Капитанову ноги лижешь, государство обманываешь, людей обманываешь, Таню обманываешь, жену предал, сам в чаче утонул. На тебе, Петя Шутов, пробу негде поставить, такое ты дерьмо.
Он встает и делает передо мной упругий реверанс.
Стреляет:
— Выйдем.
Мы милуем комнату, где три школьные подруги — Света, Муся, Таня, обнявшись на диване, горькими голосишками выводят: «Зачем вы, девочки, красивых любите?» — по очереди перешагиваем растянувшегося у двери доброжелательного пса Тимку, выходим на крылечко. Ночь и звезды. Сладкий запах листвы. Я не пьян почти, только глаза режет. Сверчок чирикает в густой тьме.
— Спускайся, отойдем! — приказывает снизу Шутов.
— Вернемся! — говорю я…
Опять комната, и мы все за прежним столом — школьные подруги, Шутов и я. Кооператор Захорошко с супругой отсутствуют.
Таня капризно цедит:
— Душно как. Искупаться бы.
Света посылает мне многообещающий, нежный взор. Не исчерпан праздник жизни.
— А что, это хорошая мысль. Пойдем купаться.
Через пять минут мы уже выходим из калитки вчетвером. Муся остается спать, решила, что у нее нет кавалера. Света висит на моей руке.

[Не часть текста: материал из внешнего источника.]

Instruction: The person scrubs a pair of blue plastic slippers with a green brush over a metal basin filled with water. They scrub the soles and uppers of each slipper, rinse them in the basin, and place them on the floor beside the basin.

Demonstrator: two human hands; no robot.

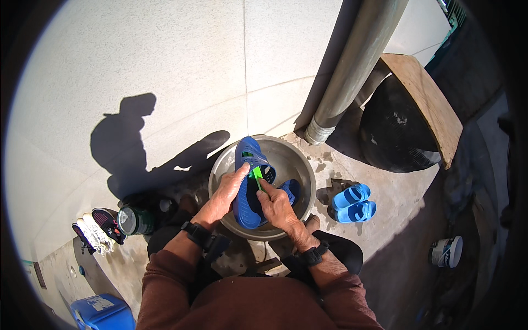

— Виктор, — шепчет Света, — вы скоро уедете?
— Вообще не собираюсь уезжать. Присмотрю домик, деньги у меня есть. Думаю тут обосноваться.
— Хо-хоньки!
Черная просека улицы утыкана светящимися бляшками фонарей. Кроме них, нигде ни пятнышка. Спящий город, мираж. Тишина покалывает перепонки.
Хочется говорить приглушенным голосом.
Что бы сказала Наталья, увидев меня сейчас? Она не ревнивая, ее безумию чужды первобытные инстинкты.
Я знаю, что люблю ее.
— Петя, — зову я, — Таня! Мы не заблудимся?
— Не боись! — хрипит Шутов. Белое пятно его рубашки слилось со светлым Таниным сарафаном в причудливую фигуру. Какое-то квадратное со многими конечностями чудище переваливается впереди.
Сворачиваем в парк. Жутковато, но весело. Чудесная прогулка. Света всей своей переспелой тяжест ю давит мое плечо, все крепче тянет, все увереннее, настойчивее. Куда?
Наконец, озеро, наполненное чуть колеблющейся ртутью. Замерев, мы стоим на берегу, неуверенные, как заблудившиеся дети.
Петя Шутов, точно в забытьи, начинает медленно, молча раздеваться. Вылезает из брюк, стягивает через голову остатки заграничной роскоши. Таня, повернув к нему голову, быстро проскальзывает пальцами по пуговицам сарафана, одним движением освобождается от него. Ее тело фосфоресцирует в звездном свете.
Зажмуриться и ничего больше не видеть. Ночь, шуршание елей, озеро и богиня. Кому повезло, кто подглядел-умри, не сомневайся. Что еще остается.
Умрешь без мук, созерцая, а не скуля от страха перед вечным отсутствием.
— Я не дура, — жеманно тянет Света, тиская мою ладонь. — Я в такую темную воду не полезу. Брр! Там лягушки.